Each line from the start of the data below through the one containing "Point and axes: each" must be reproduced exactly.
==== Information shown ====
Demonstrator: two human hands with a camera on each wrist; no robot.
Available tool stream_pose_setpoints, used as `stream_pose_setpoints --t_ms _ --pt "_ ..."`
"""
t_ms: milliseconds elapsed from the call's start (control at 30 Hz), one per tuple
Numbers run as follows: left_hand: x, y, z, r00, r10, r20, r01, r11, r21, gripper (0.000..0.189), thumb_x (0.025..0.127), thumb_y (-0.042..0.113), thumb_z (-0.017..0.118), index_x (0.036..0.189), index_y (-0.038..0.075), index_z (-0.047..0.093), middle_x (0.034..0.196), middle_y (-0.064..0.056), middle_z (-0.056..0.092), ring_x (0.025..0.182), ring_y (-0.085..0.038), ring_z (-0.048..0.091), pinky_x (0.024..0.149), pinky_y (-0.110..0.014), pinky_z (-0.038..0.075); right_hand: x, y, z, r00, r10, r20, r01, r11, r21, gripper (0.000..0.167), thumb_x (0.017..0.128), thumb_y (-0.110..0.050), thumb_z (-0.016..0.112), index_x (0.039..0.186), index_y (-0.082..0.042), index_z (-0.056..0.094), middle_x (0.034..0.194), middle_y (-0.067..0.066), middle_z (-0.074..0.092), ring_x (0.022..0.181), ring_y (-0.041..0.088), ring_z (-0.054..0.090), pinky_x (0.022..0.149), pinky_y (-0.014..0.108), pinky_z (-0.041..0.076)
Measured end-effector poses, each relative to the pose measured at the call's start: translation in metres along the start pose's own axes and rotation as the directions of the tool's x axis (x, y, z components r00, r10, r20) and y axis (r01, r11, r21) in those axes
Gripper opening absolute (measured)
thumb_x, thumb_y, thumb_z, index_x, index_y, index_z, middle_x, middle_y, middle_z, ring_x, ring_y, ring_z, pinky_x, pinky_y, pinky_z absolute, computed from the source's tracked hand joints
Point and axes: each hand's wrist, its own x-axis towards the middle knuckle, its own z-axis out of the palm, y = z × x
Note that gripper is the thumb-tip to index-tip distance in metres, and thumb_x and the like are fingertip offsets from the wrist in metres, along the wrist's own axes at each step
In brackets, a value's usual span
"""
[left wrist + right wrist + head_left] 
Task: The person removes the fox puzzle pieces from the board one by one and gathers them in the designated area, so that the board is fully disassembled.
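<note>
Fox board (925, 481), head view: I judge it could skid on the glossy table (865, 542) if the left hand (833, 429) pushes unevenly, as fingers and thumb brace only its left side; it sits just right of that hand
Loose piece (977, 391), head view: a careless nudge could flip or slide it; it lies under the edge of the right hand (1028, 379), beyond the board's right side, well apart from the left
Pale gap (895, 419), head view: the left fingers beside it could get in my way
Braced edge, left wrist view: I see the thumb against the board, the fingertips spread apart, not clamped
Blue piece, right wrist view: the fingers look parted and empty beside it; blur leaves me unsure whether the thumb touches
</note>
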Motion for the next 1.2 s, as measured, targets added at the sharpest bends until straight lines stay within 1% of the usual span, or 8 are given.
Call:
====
■ **Written response**:
Demonstrator: two human hands with a camera on each wrist; no robot.
Available tool stream_pose_setpoints, used as `stream_pose_setpoints --t_ms _ --pt "_ ..."`
"""
t_ms: milliseconds elapsed from the call's start (control at 30 Hz), one per tuple
Numbers run as follows: left_hand: x, y, z, r00, r10, r20, r01, r11, r21, gripper (0.000..0.189), thumb_x (0.025..0.127), thumb_y (-0.042..0.113), thumb_z (-0.017..0.118), index_x (0.036..0.189), index_y (-0.038..0.075), index_z (-0.047..0.093), middle_x (0.034..0.196), middle_y (-0.064..0.056), middle_z (-0.056..0.092), ring_x (0.025..0.182), ring_y (-0.085..0.038), ring_z (-0.048..0.091), pinky_x (0.024..0.149), pinky_y (-0.110..0.014), pinky_z (-0.038..0.075); right_hand: x, y, z, r00, r10, r20, r01, r11, r21, gripper (0.000..0.167), thumb_x (0.017..0.128), thumb_y (-0.110..0.050), thumb_z (-0.016..0.112), index_x (0.039..0.186), index_y (-0.082..0.042), index_z (-0.056..0.094), middle_x (0.034..0.194), middle_y (-0.067..0.066), middle_z (-0.074..0.092), ring_x (0.022..0.181), ring_y (-0.041..0.088), ring_z (-0.054..0.090), pinky_x (0.022..0.149), pinky_y (-0.014..0.108), pinky_z (-0.041..0.076)
Measured end-effector poses, each relative to the pose measured at the call's start: translation in metres along the start pose's own axes and rotation as the directions of the tool's x axis (x, y, z components r00, r10, r20) and y axis (r01, r11, r21) in those axes
Gripper opening absolute (measured)
thumb_x, thumb_y, thumb_z, index_x, index_y, index_z, middle_x, middle_y, middle_z, ring_x, ring_y, ring_z, pinky_x, pinky_y, pinky_z absolute, computed from the source's tracked hand joints
Point and axes: each hand's wrist, its own x-axis towards the middle knuckle, its own z-axis out of the palm, y = z × x

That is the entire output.